Frode Hegland: If we can just settle on something. Right. And I think the mural should be part of it because what you’re doing is amazing with the mural, but not only the mural because it’s literally flat. I think we need to find a way to use a bit of the third dimension, and I think it would be great if it’s connected to this, as I call it, a sales pitch. But let’s really remember that it is a philosophy pitch, right? So if we could just if, for instance, for, for instance, just opening up, I don’t know.

Peter Wasilko: It’s so. I’m sorry I came late for this, but what I understand is that. There’s an assumption that I think that the proposal that that president has been writing is coming along very well as as a proposal for a for for funding.

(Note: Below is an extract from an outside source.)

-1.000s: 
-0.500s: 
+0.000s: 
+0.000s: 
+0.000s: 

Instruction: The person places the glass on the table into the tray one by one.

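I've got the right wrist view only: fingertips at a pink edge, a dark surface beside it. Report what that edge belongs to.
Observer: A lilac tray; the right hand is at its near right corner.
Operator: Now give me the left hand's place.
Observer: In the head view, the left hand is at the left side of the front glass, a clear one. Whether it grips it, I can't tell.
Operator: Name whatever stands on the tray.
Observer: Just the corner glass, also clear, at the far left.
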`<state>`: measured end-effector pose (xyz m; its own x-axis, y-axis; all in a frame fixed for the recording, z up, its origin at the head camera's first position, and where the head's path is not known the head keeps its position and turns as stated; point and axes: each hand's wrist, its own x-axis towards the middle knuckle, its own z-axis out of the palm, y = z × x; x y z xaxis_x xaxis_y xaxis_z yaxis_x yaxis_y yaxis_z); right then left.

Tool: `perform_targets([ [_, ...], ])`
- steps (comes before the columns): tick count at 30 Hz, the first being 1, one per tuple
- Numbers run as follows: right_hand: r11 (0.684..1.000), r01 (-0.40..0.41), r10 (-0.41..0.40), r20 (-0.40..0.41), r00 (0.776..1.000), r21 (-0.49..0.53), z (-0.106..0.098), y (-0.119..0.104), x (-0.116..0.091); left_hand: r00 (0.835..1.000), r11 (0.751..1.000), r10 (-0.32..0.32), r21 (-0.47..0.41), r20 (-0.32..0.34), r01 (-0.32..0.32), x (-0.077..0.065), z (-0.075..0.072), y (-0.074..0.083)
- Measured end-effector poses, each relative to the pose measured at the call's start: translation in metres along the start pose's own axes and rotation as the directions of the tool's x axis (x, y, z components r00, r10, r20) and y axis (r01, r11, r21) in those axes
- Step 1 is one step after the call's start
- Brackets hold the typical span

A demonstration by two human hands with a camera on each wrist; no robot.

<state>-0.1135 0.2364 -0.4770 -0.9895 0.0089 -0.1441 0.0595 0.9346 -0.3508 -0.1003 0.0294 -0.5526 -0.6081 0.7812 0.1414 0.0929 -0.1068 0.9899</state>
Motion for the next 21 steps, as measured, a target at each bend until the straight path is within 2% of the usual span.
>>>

So what I understand is that what we’re talking about here is whether or not and a demo is needed to be a part of that proposal. And if so, if the answer is yes to that, then what should be in the demo? Am I am I in right orientation here?

Frode Hegland: Yes.

Peter Wasilko: Thank you.

Frode Hegland: But for some reason, there is an absolute. I mean, this weekend, as you saw, I emailed you guys saying, I need a break. You know, I’m literally going to have a heart attack over this. And I may have to take that break because that is exactly the question that I’m asking. Exactly that. And, you know, I see on I see on Twitter, I see these things you guys are doing. But for some reason, there is a steadfast refusal to connect that to our philosophy presentation thing. Right? I mean, I just don’t I yeah.

Peter Wasilko: I guess it’s.

Frode Hegland: Just the actual document spread out page by page. Even that itself, I think, would help people understand VR for work, not just VR for social VR for games. It’s being done. Nobody is selling VR for work other than having your monitor in there.

Peter Wasilko: And so another. So another assumption is that in this meeting. Someone needs to propose? Definitely. Something to be in the the demo.

Frode Hegland: Yeah. I’ve done that. I’ve emailed.

Peter Wasilko: That. Who has proposed that. I mean I’m sorry I.

Frode Hegland: I emailed another one this morning about documents with full metadata so we can see how they’re connected and we can have a dialogue that.

Peter Wasilko: Way that it’s got to be which document.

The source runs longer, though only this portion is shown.